** WORK REQUEST **
Reproduce every line of the material, exactly as given.

** DATA SUPPLIED **
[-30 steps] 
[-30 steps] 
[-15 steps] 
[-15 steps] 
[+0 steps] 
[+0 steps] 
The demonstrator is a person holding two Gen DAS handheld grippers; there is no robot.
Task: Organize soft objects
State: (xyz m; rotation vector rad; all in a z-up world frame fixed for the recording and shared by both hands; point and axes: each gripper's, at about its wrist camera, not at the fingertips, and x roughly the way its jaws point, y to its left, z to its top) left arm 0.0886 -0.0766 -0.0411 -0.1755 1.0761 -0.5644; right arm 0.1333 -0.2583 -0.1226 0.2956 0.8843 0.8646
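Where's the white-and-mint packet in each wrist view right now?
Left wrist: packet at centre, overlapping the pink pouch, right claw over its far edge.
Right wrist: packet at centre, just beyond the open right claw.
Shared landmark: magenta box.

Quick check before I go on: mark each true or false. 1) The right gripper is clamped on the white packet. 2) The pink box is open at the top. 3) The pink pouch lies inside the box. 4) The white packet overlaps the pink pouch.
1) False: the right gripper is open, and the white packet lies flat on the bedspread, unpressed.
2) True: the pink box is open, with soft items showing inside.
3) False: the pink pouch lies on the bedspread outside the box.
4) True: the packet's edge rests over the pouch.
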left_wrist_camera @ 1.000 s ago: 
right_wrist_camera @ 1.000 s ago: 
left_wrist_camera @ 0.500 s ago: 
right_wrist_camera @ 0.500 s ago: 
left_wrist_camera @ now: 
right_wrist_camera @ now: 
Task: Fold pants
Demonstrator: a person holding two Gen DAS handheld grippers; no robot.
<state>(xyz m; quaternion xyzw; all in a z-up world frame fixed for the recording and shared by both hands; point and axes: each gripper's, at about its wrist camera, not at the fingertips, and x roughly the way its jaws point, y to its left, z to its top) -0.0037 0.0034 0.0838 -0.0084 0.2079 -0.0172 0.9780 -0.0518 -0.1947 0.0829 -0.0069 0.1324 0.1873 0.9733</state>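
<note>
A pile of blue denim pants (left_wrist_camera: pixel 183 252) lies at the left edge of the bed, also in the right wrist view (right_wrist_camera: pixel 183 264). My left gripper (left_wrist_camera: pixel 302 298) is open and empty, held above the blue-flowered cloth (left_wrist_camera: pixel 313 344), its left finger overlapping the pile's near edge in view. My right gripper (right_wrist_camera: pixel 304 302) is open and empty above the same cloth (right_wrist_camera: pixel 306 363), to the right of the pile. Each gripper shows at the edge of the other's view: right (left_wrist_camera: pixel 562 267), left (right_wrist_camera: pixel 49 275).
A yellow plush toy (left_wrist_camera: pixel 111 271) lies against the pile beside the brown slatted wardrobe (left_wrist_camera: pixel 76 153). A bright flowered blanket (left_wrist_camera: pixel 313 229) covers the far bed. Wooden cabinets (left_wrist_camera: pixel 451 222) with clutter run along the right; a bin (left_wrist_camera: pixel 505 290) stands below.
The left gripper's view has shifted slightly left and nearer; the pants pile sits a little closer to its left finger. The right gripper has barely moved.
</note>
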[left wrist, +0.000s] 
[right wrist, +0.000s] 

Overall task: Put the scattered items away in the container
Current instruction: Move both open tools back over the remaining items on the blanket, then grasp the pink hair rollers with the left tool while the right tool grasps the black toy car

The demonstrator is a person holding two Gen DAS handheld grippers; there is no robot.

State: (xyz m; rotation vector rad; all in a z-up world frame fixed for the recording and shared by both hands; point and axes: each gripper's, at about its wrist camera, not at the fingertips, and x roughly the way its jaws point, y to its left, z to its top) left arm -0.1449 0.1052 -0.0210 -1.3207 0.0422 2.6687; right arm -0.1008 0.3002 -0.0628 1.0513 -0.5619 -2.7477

** RESPONSE BOX **
[-30 steps] 
[-30 steps] 
[-15 steps] 
[-15 steps] 
[+0 steps] 
[+0 steps] 
The demonstrator is a person holding two Gen DAS handheld grippers; there is no robot.
Task: Organize soft objects
State: (xyz m; rotation vector rad; all in a z-up world frame fixed for the recording and shared by both hands; point and axes: each gripper's, at about its wrist camera, not at the fingertips, and x roughly the way its jaws point, y to its left, z to its top) left arm 0.0886 -0.0766 -0.0411 -0.1755 1.0761 -0.5644; right arm 0.1333 -0.2583 -0.1226 0.2956 0.8843 0.8646
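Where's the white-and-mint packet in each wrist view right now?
Left wrist: packet at centre, overlapping the pink pouch, right claw over its far edge.
Right wrist: packet at centre, just beyond the open right claw.
Shared landmark: magenta box.

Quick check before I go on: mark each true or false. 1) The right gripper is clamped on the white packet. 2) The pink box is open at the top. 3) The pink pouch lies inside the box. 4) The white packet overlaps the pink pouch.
1) False: the right gripper is open, and the white packet lies flat on the bedspread, unpressed.
2) True: the pink box is open, with soft items showing inside.
3) False: the pink pouch lies on the bedspread outside the box.
4) True: the packet's edge rests over the pouch.
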left_wrist_camera @ 1.000 s ago: 
right_wrist_camera @ 1.000 s ago: 
left_wrist_camera @ 0.500 s ago: 
right_wrist_camera @ 0.500 s ago: 
left_wrist_camera @ now: 
right_wrist_camera @ now: 
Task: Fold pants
Demonstrator: a person holding two Gen DAS handheld grippers; no robot.
<state>(xyz m; quaternion xyzw; all in a z-up world frame fixed for the recording and shared by both hands; point and axes: each gripper's, at about its wrist camera, not at the fingertips, and x roughly the way its jaws point, y to its left, z to its top) -0.0037 0.0034 0.0838 -0.0084 0.2079 -0.0172 0.9780 -0.0518 -0.1947 0.0829 -0.0069 0.1324 0.1873 0.9733</state>
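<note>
A pile of blue denim pants (left_wrist_camera: pixel 183 252) lies at the left edge of the bed, also in the right wrist view (right_wrist_camera: pixel 183 264). My left gripper (left_wrist_camera: pixel 302 298) is open and empty, held above the blue-flowered cloth (left_wrist_camera: pixel 313 344), its left finger overlapping the pile's near edge in view. My right gripper (right_wrist_camera: pixel 304 302) is open and empty above the same cloth (right_wrist_camera: pixel 306 363), to the right of the pile. Each gripper shows at the edge of the other's view: right (left_wrist_camera: pixel 562 267), left (right_wrist_camera: pixel 49 275).
A yellow plush toy (left_wrist_camera: pixel 111 271) lies against the pile beside the brown slatted wardrobe (left_wrist_camera: pixel 76 153). A bright flowered blanket (left_wrist_camera: pixel 313 229) covers the far bed. Wooden cabinets (left_wrist_camera: pixel 451 222) with clutter run along the right; a bin (left_wrist_camera: pixel 505 290) stands below.
The left gripper's view has shifted slightly left and nearer; the pants pile sits a little closer to its left finger. The right gripper has barely moved.
</note>
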[left wrist, +0.000s] 
[right wrist, +0.000s] 

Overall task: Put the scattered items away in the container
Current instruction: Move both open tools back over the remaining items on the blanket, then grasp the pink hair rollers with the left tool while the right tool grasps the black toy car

The demonstrator is a person holding two Gen DAS handheld grippers; there is no robot.

State: (xyz m; rotation vector rad; all in a z-up world frame fixed for the recording and shared by both hands; point and axes: each gripper's, at about its wrist camera, not at the fingertips, and x roughly the way its jaws point, y to its left, z to its top) left arm -0.1449 0.1052 -0.0210 -1.3207 0.0422 2.6687; right arm -0.1008 0.3002 -0.0628 1.0513 -0.5619 -2.7477

The output contains nothing more.